**Aim of the task:**
Return all of the listing word for word; the pictures stay out.

**Given material:**
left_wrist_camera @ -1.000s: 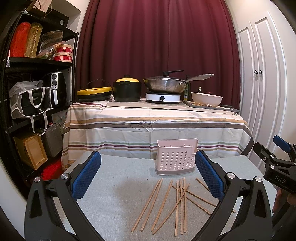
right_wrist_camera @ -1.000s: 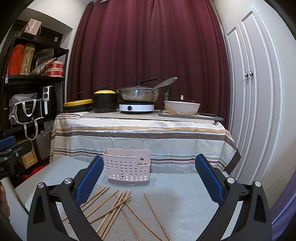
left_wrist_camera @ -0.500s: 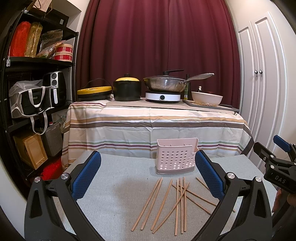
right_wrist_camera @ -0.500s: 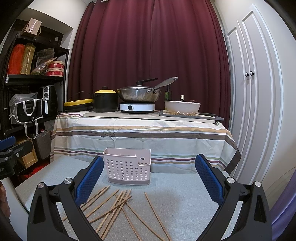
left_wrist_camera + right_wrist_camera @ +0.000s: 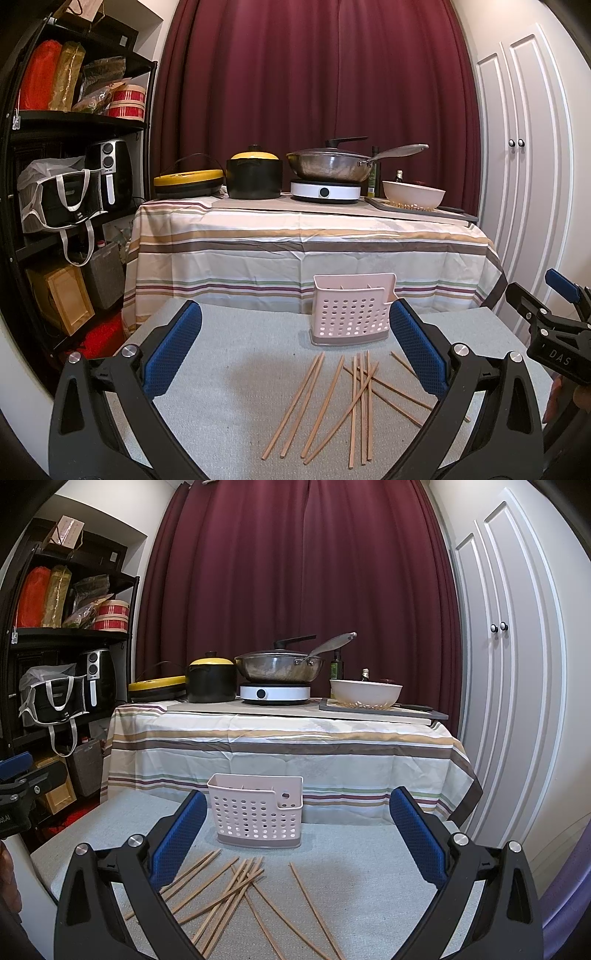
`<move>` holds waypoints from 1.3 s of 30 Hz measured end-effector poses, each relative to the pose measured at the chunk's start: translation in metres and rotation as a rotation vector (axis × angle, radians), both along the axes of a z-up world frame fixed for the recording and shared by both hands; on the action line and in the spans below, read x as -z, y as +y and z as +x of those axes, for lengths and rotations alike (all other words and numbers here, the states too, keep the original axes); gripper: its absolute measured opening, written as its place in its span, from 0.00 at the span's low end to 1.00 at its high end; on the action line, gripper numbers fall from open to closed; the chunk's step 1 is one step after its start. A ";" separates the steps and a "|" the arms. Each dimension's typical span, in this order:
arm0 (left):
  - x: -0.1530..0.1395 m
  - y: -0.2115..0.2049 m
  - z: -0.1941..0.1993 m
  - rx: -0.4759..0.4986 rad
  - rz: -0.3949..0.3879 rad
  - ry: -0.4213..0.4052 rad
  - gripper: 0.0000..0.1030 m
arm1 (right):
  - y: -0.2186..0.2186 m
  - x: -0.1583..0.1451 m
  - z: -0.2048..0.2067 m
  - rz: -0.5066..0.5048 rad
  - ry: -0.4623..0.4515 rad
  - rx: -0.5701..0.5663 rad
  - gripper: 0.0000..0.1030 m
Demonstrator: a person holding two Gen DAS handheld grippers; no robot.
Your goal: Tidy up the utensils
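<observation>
A low table [image 5: 236,369] covered in pale grey cloth is seen from both wrist cameras. Loose wooden chopsticks [image 5: 354,398] are scattered over its near half, most lying roughly lengthwise toward the near edge, several crossed over one another; in the right wrist view the same chopsticks [image 5: 229,890] are spread from the near left part toward the middle, with one lying apart to the right. A pale pink perforated utensil holder [image 5: 351,309] is stood upright close to the far edge of the table, just beyond the chopsticks and not touching them; in the right wrist view the utensil holder [image 5: 256,811] is seen with a smaller side pocket on its right. Whether anything is already inside it cannot be made out with certainty, though thin shapes seem to show at its rim.

The left gripper [image 5: 295,332] is held above the near edge with its blue-padded jaws spread wide, and nothing is gripped between them. The right gripper [image 5: 297,821] is likewise held wide apart and empty, above the near right part of the table. Part of the right gripper is caught at the right edge of the left wrist view.

Behind the low table, a striped tablecloth [image 5: 288,753] is draped over a higher table on which a wok [image 5: 277,668], a black pot [image 5: 210,681] with a yellow lid and a white bowl [image 5: 365,694] are set.
</observation>
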State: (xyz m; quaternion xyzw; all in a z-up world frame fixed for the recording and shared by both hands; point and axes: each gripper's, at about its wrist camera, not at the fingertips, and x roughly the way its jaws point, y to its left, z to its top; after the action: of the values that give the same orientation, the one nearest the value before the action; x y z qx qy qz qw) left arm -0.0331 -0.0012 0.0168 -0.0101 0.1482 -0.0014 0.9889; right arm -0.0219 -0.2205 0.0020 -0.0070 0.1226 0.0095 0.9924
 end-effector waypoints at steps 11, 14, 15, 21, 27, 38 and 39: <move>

**Output for this exercise:**
left_wrist_camera @ -1.000s: 
right_wrist_camera @ -1.000s: 
left_wrist_camera @ -0.500s: 
right_wrist_camera @ -0.500s: 
left_wrist_camera + right_wrist_camera @ +0.000s: 
`<move>` holds waypoints from 1.3 s of 30 Hz measured end-effector poses, each relative to the pose measured at the chunk's start: translation in metres and rotation as a rotation vector (axis × angle, radians), both along the axes of a z-up world frame fixed for the recording and shared by both hands; on the action line and in the spans below, read x as -z, y as +y and z as +x of those axes, for lengths and rotations alike (all other words and numbers here, the states too, keep the original axes); gripper: its absolute measured opening, written as its place in its span, from 0.00 at the span's low end to 1.00 at its high end; on the action line, gripper numbers fall from open to closed; the chunk's step 1 is one step after its start. A ";" separates the steps and a "|" the arms. Each dimension's typical span, in this order:
arm0 (left):
  - x: -0.1530..0.1395 m
  - y: -0.2115..0.2049 m
  - z: -0.1941..0.1993 m
  - rx: -0.4759..0.4986 rad
  - rz: -0.3949..0.3879 rad
  - ry: -0.4213..0.4052 rad
  - gripper: 0.0000..0.1030 m
arm1 (right):
  - y: -0.2186..0.2186 m
  - x: -0.1583..0.1451 m
  - z: -0.2048..0.2067 m
  - rz: -0.5066..0.5048 rad
  - ry: -0.4623..0.4515 rad
  - rx: -0.5701..0.5663 rad
  - gripper: 0.0000..0.1030 m
Demonstrator: a person holding two Gen DAS handheld grippers; no robot.
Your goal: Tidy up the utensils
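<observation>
A low table [image 5: 236,369] covered in pale grey cloth is seen from both wrist cameras. Loose wooden chopsticks [image 5: 354,398] are scattered over its near half, most lying roughly lengthwise toward the near edge, several crossed over one another; in the right wrist view the same chopsticks [image 5: 229,890] are spread from the near left part toward the middle, with one lying apart to the right. A pale pink perforated utensil holder [image 5: 351,309] is stood upright close to the far edge of the table, just beyond the chopsticks and not touching them; in the right wrist view the utensil holder [image 5: 256,811] is seen with a smaller side pocket on its right. Whether anything is already inside it cannot be made out with certainty, though thin shapes seem to show at its rim.

The left gripper [image 5: 295,332] is held above the near edge with its blue-padded jaws spread wide, and nothing is gripped between them. The right gripper [image 5: 297,821] is likewise held wide apart and empty, above the near right part of the table. Part of the right gripper is caught at the right edge of the left wrist view.

Behind the low table, a striped tablecloth [image 5: 288,753] is draped over a higher table on which a wok [image 5: 277,668], a black pot [image 5: 210,681] with a yellow lid and a white bowl [image 5: 365,694] are set.
</observation>
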State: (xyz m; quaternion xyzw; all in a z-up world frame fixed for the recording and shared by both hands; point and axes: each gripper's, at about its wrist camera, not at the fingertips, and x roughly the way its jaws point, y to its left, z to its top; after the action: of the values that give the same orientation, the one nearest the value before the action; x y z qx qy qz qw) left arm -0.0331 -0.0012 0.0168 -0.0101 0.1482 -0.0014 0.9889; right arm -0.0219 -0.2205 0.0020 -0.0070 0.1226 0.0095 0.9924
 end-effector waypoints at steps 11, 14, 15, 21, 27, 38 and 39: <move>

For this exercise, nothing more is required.